Connecticut Maternity Leave

Last Updated on January 16, 2024 by Lori Pace

In 2019, Connecticut was the seventh state (along with Washington D.C.), to adopt a Paid Family and Medical Leave Act (PFMLA). Many residents of Connecticut will now be able to take advantage of paid family and medical leaves beginning January 1, 2022. Paid leave isn’t just for newborns, the employees can use the benefit for a number of reasons, including to care for their family members or for their own health.

Like other state-paid leave benefits, eligibility is determined by where the person works, not their location. Residents who live in New York and New Jersey for work are not eligible. These workers might be eligible for New York and New Jersey’s respective paid family leave laws.

Maternity leave in CT in 2024

As someone who has experienced the impact of Connecticut’s Paid Family and Medical Leave Act firsthand, I can attest to the significant benefits it offers to workers in the state.

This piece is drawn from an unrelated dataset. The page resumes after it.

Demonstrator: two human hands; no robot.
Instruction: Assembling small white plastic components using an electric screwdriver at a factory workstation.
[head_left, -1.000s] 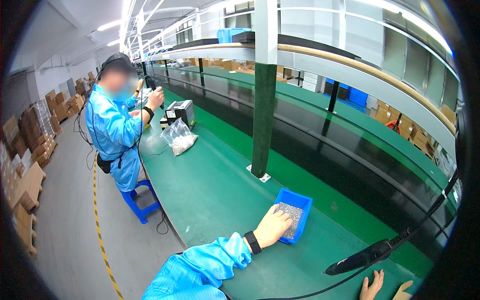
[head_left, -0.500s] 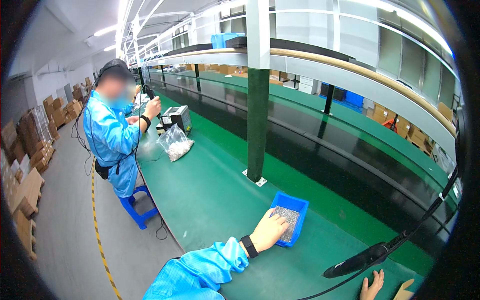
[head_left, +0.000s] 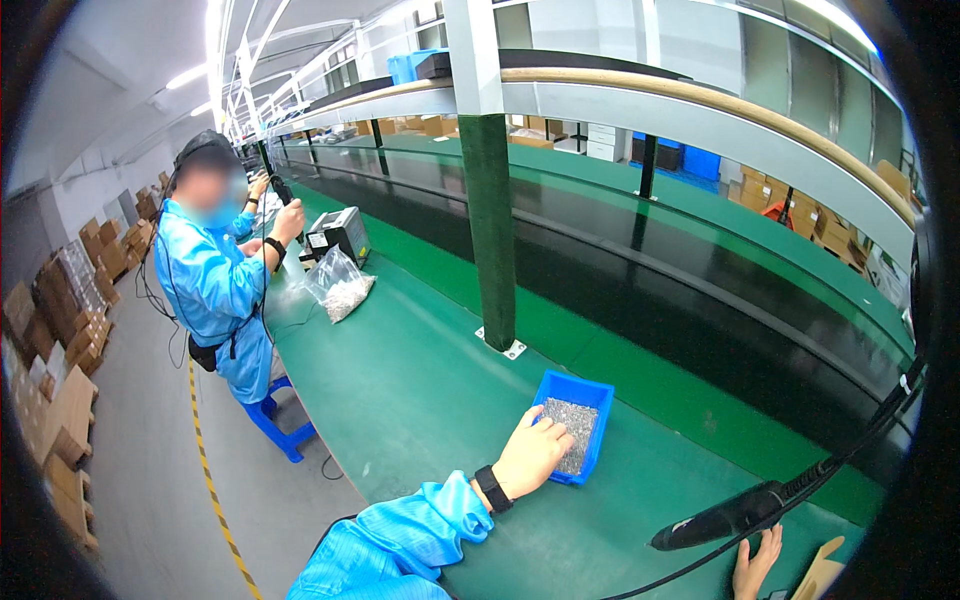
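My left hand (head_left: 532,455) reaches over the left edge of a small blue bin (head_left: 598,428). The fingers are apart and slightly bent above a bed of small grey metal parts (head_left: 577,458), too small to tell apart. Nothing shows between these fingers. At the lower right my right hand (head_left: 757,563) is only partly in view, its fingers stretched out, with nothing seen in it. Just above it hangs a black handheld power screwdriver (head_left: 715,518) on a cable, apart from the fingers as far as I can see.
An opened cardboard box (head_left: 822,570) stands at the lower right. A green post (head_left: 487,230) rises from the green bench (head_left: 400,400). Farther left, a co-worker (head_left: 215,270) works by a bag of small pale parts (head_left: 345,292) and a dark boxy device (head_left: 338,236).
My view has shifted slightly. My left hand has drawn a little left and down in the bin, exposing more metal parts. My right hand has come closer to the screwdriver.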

The program relies on a 0.5% payroll tax, which started in January 2021. It’s worth noting that the tax is set at the same income threshold as Social Security ($142,800 for 2021). While the implementation is ongoing, there are some details, like the process for accessing the benefit, that will be ironed out as the program progresses. 

How many weeks of paid family leave do I get?

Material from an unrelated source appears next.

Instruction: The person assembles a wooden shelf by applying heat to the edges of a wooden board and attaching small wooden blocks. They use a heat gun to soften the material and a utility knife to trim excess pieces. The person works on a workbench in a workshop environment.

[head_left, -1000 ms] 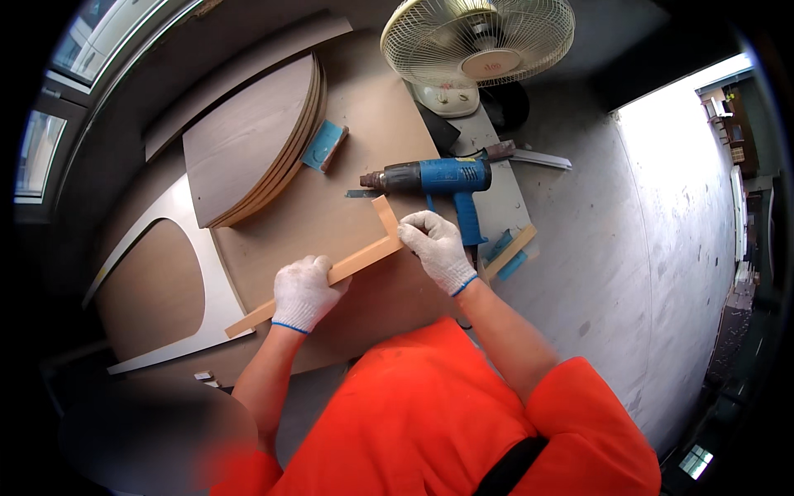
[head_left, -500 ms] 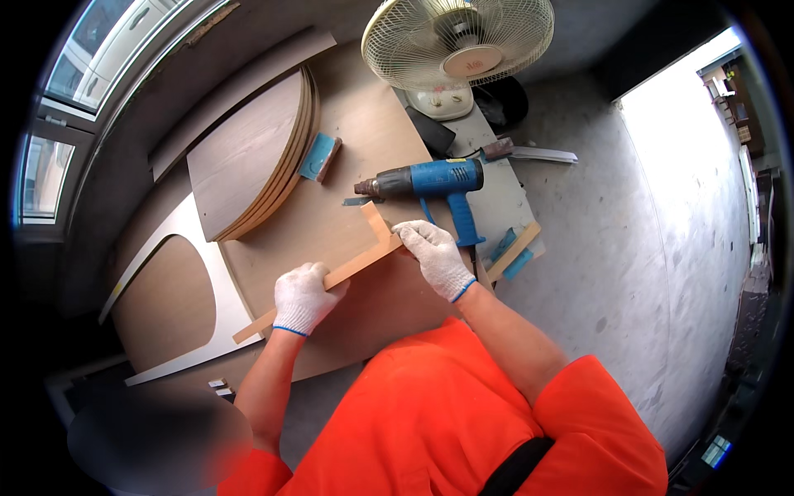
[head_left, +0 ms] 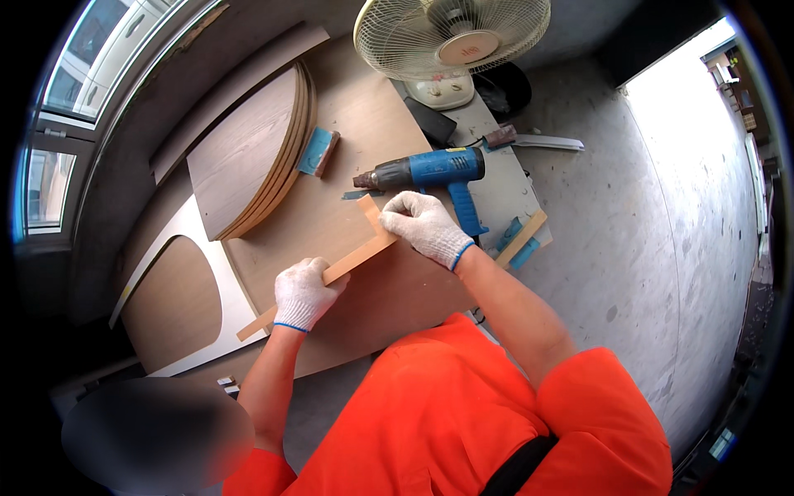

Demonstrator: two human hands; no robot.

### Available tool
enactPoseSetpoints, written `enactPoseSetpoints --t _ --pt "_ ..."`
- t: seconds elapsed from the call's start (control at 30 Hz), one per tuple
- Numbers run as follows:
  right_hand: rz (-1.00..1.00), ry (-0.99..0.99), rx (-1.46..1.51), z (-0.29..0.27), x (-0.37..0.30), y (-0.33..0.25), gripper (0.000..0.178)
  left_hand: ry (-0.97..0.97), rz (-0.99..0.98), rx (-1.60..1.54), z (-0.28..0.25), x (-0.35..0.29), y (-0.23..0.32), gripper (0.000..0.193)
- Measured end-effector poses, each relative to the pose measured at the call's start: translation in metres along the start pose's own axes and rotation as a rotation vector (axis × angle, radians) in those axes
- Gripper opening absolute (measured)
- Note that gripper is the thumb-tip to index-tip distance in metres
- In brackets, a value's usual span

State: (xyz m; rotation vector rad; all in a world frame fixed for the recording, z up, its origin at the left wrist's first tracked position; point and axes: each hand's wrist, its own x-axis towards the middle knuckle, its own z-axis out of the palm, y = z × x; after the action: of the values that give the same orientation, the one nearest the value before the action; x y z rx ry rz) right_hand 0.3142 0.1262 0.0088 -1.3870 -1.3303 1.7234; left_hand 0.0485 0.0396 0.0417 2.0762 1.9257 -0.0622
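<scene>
Barely anything's moved: both gloved hands still grip the wooden strip (head_left: 335,269) mid-table (head_left: 397,289), left hand (head_left: 304,293) closed around it, right hand (head_left: 422,225) pinching its bent end beside the blue heat gun (head_left: 430,172).

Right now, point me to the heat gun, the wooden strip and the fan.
heat gun (head_left: 434,169), head view, on the blue body.
wooden strip (head_left: 360,258), head view, on the bare stretch between the two gloved hands.
fan (head_left: 451,37), head view, on the grille near the hub.
</scene>
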Motion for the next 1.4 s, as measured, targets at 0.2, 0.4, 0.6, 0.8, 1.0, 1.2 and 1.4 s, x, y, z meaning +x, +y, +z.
enactPoseSetpoints --t 0.2,0.4,0.6,0.8,1.0,1.2,1.4 --pt "-0.073 0.021 0.004 0.006 -0.001 0.005 0.017 -0.004 0.002 -0.004 0.003 -0.001 -0.001 0.04" --pt "-0.107 0.051 -0.089 0.011 -0.003 0.016 0.023 -0.056 -0.03 0.005 0.0 0.001 -0.001 0.042" --pt "-0.069 0.092 -0.185 0.016 -0.006 0.008 0.034 -0.048 -0.024 0.03 0.0 0.002 -0.003 0.042" --pt "-0.058 0.21 -0.117 0.04 -0.021 0.019 0.05 -0.061 -0.048 0.019 -0.002 0.0 -0.001 0.044" --pt "-0.051 0.222 -0.245 0.043 -0.025 0.019 0.073 -0.079 -0.07 0.014 0.0 -0.002 -0.003 0.045" --pt "0.009 0.177 -0.262 0.027 -0.018 0.014 0.076 0.072 -0.06 0.028 0.003 -0.036 -0.052 0.05" --pt "-0.899 0.087 -1.041 0.053 -0.004 -0.042 0.085 0.119 -0.105 0.033 0.003 -0.1 -0.151 0.047"
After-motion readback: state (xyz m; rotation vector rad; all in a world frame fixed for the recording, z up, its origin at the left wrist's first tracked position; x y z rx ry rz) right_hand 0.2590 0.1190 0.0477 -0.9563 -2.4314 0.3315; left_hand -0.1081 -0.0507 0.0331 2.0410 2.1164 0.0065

Connecticut’s Paid Family Leave Program offers 12 weeks of parental leave (maternity or paternity leave), paid at a partial salary, to bond with a newborn child. For birth mothers who have suffered a severe health condition during pregnancy, labor, or delivery, an additional two weeks may be eligible for paid leave.

Connecticut’s family law laws previously provided 16 weeks of paid leave over a period of two years. However, this was only available to employers with 75 or more employees and required that an employee has worked at most 1,250 hours per year. The program was amended to link with the paid leaves benefit. Nearly all employees in the private sector and some public employees are eligible for paid leave. Williamson stated that the paid leave benefit will be available to a wider range of employees.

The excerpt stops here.